Exercise description.
Restate word for word the lines that begin the listing and end with the line holding "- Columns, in".

━━━━━━━━━━━━━━━━━━━━━━━━━━━━━━

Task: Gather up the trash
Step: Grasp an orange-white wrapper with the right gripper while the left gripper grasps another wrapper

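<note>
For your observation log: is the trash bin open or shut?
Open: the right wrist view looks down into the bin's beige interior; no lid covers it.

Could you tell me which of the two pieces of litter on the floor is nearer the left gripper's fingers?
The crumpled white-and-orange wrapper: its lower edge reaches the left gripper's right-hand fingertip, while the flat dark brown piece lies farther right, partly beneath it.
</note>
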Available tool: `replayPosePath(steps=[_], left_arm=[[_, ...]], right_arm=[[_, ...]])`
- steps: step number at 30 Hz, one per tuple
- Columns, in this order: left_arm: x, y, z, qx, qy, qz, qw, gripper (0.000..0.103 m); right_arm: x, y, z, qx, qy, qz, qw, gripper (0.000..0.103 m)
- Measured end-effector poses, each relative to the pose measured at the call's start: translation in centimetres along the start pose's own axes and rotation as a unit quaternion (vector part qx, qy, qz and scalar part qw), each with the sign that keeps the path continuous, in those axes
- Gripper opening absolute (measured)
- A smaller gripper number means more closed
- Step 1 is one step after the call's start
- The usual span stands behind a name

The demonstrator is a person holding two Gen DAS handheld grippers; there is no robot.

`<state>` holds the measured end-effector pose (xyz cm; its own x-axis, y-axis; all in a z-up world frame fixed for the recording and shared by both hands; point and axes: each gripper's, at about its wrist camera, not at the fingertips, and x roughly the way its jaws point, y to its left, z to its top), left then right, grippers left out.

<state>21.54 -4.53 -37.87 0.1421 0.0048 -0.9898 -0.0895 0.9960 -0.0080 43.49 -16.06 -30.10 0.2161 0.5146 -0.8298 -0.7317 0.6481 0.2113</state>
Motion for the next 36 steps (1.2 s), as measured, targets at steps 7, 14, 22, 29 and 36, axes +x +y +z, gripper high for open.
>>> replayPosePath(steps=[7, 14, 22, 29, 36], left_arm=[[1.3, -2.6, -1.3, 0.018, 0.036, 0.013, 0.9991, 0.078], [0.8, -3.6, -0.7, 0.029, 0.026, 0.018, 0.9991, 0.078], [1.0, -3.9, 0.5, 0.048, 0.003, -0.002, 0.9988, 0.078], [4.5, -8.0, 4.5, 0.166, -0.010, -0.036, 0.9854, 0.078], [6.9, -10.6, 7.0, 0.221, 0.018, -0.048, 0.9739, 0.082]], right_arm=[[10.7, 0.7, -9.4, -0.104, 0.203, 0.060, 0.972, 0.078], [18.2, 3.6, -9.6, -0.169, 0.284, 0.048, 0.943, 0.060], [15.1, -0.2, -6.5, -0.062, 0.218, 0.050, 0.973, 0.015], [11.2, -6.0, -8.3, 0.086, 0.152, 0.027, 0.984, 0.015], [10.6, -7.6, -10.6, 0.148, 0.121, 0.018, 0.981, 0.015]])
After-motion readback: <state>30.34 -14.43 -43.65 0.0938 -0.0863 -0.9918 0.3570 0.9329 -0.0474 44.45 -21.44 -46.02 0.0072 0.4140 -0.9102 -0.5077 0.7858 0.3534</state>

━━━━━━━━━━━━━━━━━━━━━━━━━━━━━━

Exercise answer.
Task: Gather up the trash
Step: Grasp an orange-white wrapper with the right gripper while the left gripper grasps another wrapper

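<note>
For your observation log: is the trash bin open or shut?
Open: the right wrist view looks down into the bin's beige interior; no lid covers it.

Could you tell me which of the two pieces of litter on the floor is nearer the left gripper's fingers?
The crumpled white-and-orange wrapper: its lower edge reaches the left gripper's right-hand fingertip, while the flat dark brown piece lies farther right, partly beneath it.
</note>
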Available tool: `replayPosePath(steps=[_], left_arm=[[_, ...]], right_arm=[[_, ...]])`
- steps: step number at 30 Hz, one per tuple
- Columns, in this order: left_arm: x, y, z, qx, qy, qz, qw, gripper (0.000..0.103 m); right_arm: x, y, z, qx, qy, qz, qw, gripper (0.000..0.103 m)

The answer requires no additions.